* Ralf Corsepius [07/03/2008 10:53] :
To put it bluntly: Perl-dists in Fedora are more or less community-only
maintained, i.e. inclusion of perl-dists in Fedora is more or less
community demand-driven => There is little demand for these remaining
12000 packages, probably because hardly anybody needs them.
I've got a handful of Perl modules that I've rolled into rpms and I
seriously doubt I'm the only one. How does one ask for a perl module
to be packaged ?
> > - Think about the licenses you apply. Write Free
software.
>
> Do you have examples you encountered where it is not so on CPAN?
I don't have a concrete example at hand, but there have been plenty of
such cases.
The RPM2 module took a long time to package because its license was
unclear (see bug #184530 for details). perl-Log-Dispatch-FileRotate had
a similar issue (bug #171640).
search.cpan.org always calls a module's licence as "Unknown" no matter
how clearly the licence is in the source code itself.

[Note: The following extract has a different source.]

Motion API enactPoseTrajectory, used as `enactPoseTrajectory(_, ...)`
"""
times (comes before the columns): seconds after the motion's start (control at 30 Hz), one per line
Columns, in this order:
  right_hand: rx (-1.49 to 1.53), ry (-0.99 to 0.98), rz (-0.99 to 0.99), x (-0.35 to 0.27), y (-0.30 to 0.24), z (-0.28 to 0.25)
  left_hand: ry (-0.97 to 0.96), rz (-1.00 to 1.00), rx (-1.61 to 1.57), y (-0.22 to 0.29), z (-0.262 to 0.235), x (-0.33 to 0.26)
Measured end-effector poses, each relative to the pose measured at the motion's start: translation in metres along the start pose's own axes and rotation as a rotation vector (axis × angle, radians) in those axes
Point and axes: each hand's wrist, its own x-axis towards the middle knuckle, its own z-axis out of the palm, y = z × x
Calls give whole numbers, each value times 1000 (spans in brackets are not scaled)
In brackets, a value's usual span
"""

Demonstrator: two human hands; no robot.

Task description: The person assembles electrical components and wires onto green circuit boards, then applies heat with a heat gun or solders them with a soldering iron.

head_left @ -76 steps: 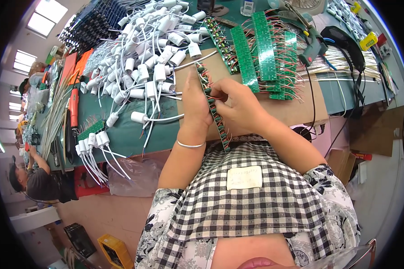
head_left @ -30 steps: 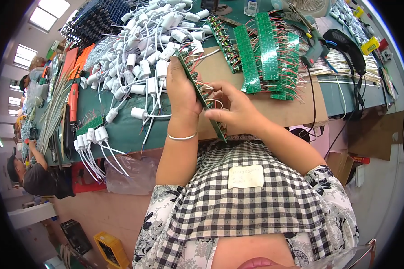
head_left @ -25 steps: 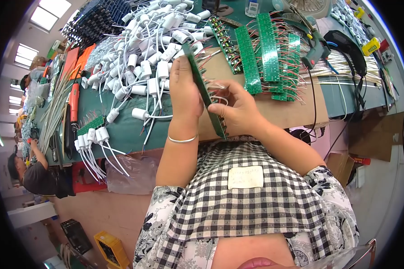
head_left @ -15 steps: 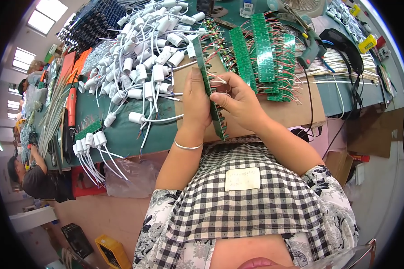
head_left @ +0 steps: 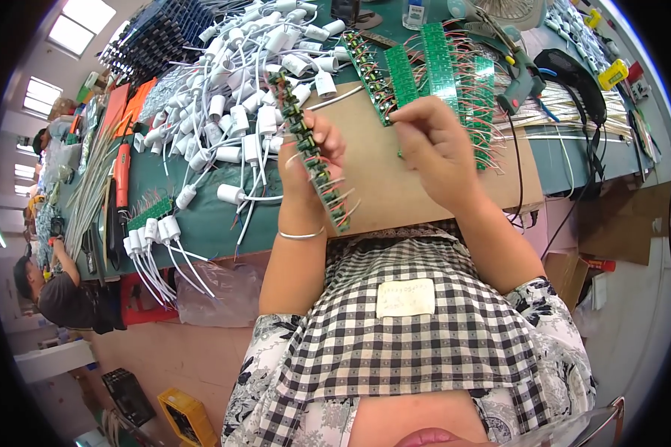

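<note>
My left hand grips a long circuit board strip and holds it tilted above the cardboard. Its component side shows, with small dark parts and thin red and white wires standing off it. Over the cardboard to the right, my right hand has thumb and forefinger pinched together. Their tips meet the lower end of another populated board strip lying there; whether something is between them I cannot make out. Beside that hand lie several green circuit boards, solder side up, with red wires along their edges.
A large heap of white lamp holders with cables covers the table's left side. A cardboard sheet lies before me. A glue gun and a fan are at the right. An orange-handled tool lies left. A person sits far left.
My left hand has moved left with the board and turned its component side into view. My right hand has left that board and moved right to the strip on the cardboard.
</note>
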Motion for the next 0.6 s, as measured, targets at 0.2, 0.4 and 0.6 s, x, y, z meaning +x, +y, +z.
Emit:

You might not be aware about it, but there are people who considers
the
original "Artistic" license to be non-free (One of these groups is the
FSF:
http://www.gnu.org/licenses/license-list.html)
To be fair, this page calls Artistic too vague to be qualified as free (I
presume this means it's equally too vague to be qualified as non-free).
Both the clarified AL and AL 2.0 are qualified as free and GPL-compatible.